Alternatively, another option would be to change your datatype entirely. You could pre-sort your 600k list into Dictionary<string, List<string>> with the key being a string of the "StartsWith" you want to match. Then modify your code to simply pull the list stored as the value in the dictionary that matches your StartsWith. So, if you pre-sort to 2 letters, such as aa, ab, ac, ad, etc etc, once you match that, you get can then sort through a drastically smaller list. You could even pre-sort to 3 letters, such as aaa, aab, aac, and so on, which should result in needing to parse through a list of probably under 1000 elements for the longest list in the dictionary, with many being significantly smaller than 1000.
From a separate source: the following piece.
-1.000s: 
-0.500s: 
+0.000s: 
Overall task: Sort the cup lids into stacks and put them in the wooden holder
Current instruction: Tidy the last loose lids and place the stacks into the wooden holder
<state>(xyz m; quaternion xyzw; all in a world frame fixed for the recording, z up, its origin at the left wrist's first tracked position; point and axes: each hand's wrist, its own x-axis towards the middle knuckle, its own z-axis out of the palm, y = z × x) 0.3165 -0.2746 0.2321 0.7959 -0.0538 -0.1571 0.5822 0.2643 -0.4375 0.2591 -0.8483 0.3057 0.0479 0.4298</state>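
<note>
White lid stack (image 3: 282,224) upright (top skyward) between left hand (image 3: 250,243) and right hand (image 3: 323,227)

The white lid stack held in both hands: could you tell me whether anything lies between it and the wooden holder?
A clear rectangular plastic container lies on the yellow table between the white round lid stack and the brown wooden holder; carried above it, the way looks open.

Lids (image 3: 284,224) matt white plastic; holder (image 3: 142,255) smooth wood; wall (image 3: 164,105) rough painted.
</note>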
Using a 3-letter key would result in a dictionary with around 17k keys, which should yield acceptable performance. Accessing the dictionary value should be well under 1ms, then sorting through a list with under 1000 elements should be under 10ms, which should result in your function returning a value in more like 20ms rather than 2 seconds. The downside would be needing to break apart your 600k element list into 17,576 smaller sorted lists, then storing each of those in a dictionary with the appropriate "StartsWith" key. This, however, should only take a few seconds and can be done at initialization (and new entries for your list, which I assume isn't static, can be added to the dictionary rather than the jumbo-list, resulting in only needing to sort the list once, ever).

The best bet would be a database, but since that's not an option for you, the second-best thing would be simply reducing the length of your list from 600k down to something much much smaller.